Dans ce Nord du Gard, l'Ardèche ne pousse pas qu'un peu sa corne :
Jean FERRAT, qui repose sa fatigue de bel artisan à Antraygues, nous adresse, mine de rien, ses encouragements.
Francesca SOLLEVILLE, autre ardéchoise adoptée, nous offre au détour de la rue son sourire confiant, l'air de dire : "Tu es ici chez toi, en terre de parole, en terre de chansons. Et pour ne rien perdre du meilleur de toi, offre-le !"
JOFROI, maître du festival, roc doux, pose son bon regard sur le va-et-vient des derniers préparatifs.
Anne-Marie HENIN, roc frêle, vérifie, renseigne, se fait entendre quand on dirait qu'elle murmure.
SAMEDI 25 JUILLET En ouverture : "Poémez-vous" ! C'est le coup de chapeau à l'ami
Bernard HAILLANT.
Yvan DAUTIN y fut grandiose, surprenant, malin.
Rémo GARY, qui ne sait pas faire autrement, nous offrit avec une générosité qui confine à la déclaration d'amour rageuse, un "Homme qui pleure" d'anthologie.
Coline MALICE, du haut de ses quelques années, chanta avec conviction "Une mort douce" : la nôtre de conviction fut faite ! Cette Coline pourrait aller loin. Mais sur un chemin de chanson.
Je défendais trois titres : "La p'tite fille du cinquième", "Amours, amours, où êtes-vous", accompagné par la deuxième guitare lumineuse de
Didier DESMAS, et "Le vieil homme", ravi du piano de l'indestructible
Paul-André MABY. Le public de Barjac est attentif, exigeant sans doute, mais, quand il aime, il ne mesure pas son soutien. La rencontre fut heureuse et m'engagea dans une nuit reposante avant la "Ballade" prévue pour le dimanche.
DIMANCHE 26 JUILLET Autant l'écrire : cela valait le coup d'attendre un an (voir les épisodes précédents) !...

18h40.
JOFROI a fait la présentation. Les trois cent places du chapiteau sont occupées. Je sais que l'ami
PITON , frangin enchanteur, est là quelque part, qu'il espère beaucoup.
Charlotte PLISSARD qui préside aux lumières va découvrir le spectacle : cela ne l'empêchera nullement d'être toujours juste et inventive sans démonstration.
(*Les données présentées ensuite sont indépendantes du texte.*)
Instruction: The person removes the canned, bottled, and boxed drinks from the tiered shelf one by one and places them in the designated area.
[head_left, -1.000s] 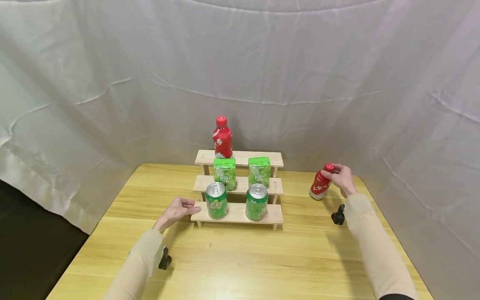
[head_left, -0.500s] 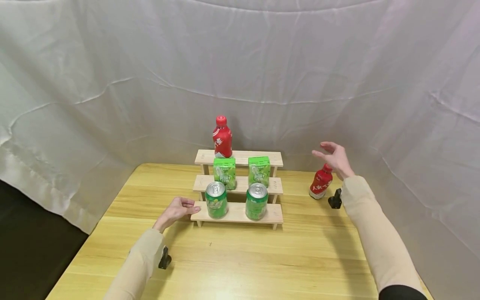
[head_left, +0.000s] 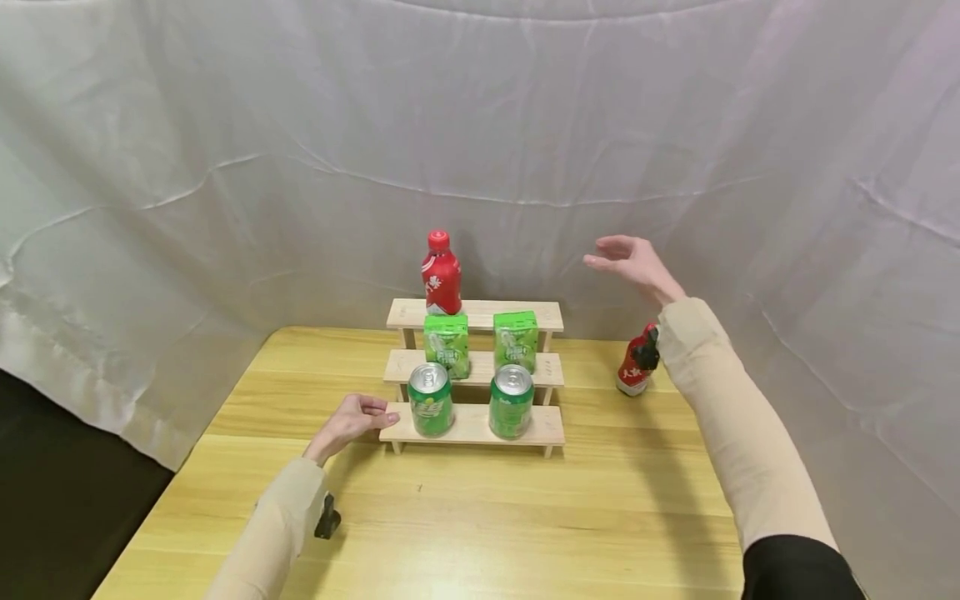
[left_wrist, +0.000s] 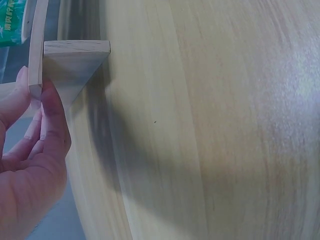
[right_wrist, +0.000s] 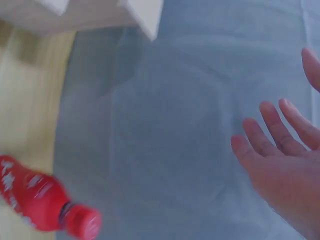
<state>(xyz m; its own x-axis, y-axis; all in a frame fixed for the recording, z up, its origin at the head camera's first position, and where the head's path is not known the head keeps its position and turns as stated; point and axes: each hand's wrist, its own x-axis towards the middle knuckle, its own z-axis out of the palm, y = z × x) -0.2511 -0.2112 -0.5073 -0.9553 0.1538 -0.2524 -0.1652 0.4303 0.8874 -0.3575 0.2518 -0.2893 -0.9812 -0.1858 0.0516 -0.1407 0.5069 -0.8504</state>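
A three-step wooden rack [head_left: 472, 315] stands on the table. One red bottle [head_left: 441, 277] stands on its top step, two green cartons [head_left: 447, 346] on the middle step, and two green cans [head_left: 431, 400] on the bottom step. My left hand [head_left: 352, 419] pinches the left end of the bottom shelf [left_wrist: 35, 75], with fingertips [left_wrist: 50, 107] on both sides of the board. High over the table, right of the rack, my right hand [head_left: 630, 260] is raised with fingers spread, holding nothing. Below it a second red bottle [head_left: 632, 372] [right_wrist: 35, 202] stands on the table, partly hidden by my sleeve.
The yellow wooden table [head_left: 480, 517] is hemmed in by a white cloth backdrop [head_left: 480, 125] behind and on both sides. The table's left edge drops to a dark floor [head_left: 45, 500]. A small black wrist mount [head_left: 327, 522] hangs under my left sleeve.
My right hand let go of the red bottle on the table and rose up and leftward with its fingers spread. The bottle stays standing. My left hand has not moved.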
Michel BONHOURE, aux manettes de la sono, offre le meilleur de sa délicatesse infinie. C'est rare : nombre de personnes dans le public souligneront la qualité du son.
Quant à la belle équipe sur scène, faisons court : elle m'a offert un des plus beaux moments qu'il m'ait été donné de vivre sur les planches. Pour fêter quarante ans de scène (Eh oui ! Le premier contrat, c'était en 69, j'avais dix-sept ans...), je ne pouvais rêver mieux.
Jacques MONTEMBAULT (deux répétitions seulement avant ce spectacle !) révéla ce que nous savions : qu'il est un des tous meilleurs accompagnateurs pianistes dans le domaine de la chanson.
Delphine COUTANT, somptueusement enrobée de noir, fit chavirer le chapiteau, son violon n'y étant pas pour rien. Son charme non plus.
Valérie MONTEMBAULT, plus belle et gitane que jamais, confirmait avec force que mes chansons naissent souvent dans un violoncelle.
Il est rare de faire exactement le spectacle qu'on rêvait de faire. C'est ce qui est arrivé. Grâce à un public d'une rare générosité, le voyage fut formidable de bout en bout. Le tangage ? C'était l'émotion.
Sauf Michel Bonhoure, qui nous reprochera de l'avoir fait pleurer, nous n'avions nullement besoin d'être consolés, nous avons cependant bu le champagne qu'
Emmanuel HEIT, agent prévoyant, avait amené.